The suit, filed in April, alleges the Office of Refugee Resettlement (ORR) administering psychotropic drugs to children in immigrant holding facilities constitutes “utter disregard of state laws designed to support children’s mental health.”

The plaintiffs state “psychotropic drugs can have serious and sometimes irreversible side effects.” Psychotropic drugs, however, refer to almost all drugs that treat psychiatric issues. These include antidepressants, anxiety medications and antipsychotics.

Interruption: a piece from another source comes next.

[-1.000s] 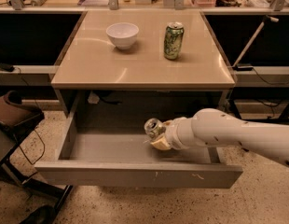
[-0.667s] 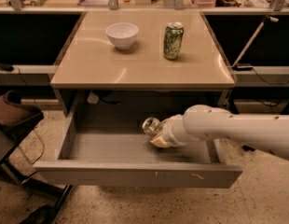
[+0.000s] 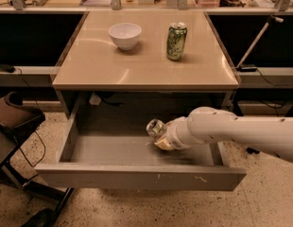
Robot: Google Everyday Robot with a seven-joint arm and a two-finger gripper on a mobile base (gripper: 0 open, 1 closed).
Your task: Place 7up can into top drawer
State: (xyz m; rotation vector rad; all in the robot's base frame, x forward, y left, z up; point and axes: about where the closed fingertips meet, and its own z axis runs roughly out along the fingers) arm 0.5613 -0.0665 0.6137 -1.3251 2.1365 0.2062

More than 7 million children in the United States took prescription psychiatric medication in 2017 alone, according to the Citizens Commission on Human Rights.

In one of the cases in the class-action suit, the plaintiffs opposed giving psychotropic anxiety medications to a child for whom “being locked up for several months has made her be more anxious.”

The suit also alleges that the ORR is illegally giving children medication because “both the law and common decency demand that parents decide whether their children should be medicated.” (RELATED: Obama Rips Trump On Family Separation But Ignores His Own Record)

However, under this logic, parents would be required to make all medical decisions for their children, which could provide children in ORR custody from receiving adequate and timely care.

The class action plaintiffs are being represented by lawyers from the Center for Human Rights & Constitutional Law, the National Center for Youth Law and University of California, Davis.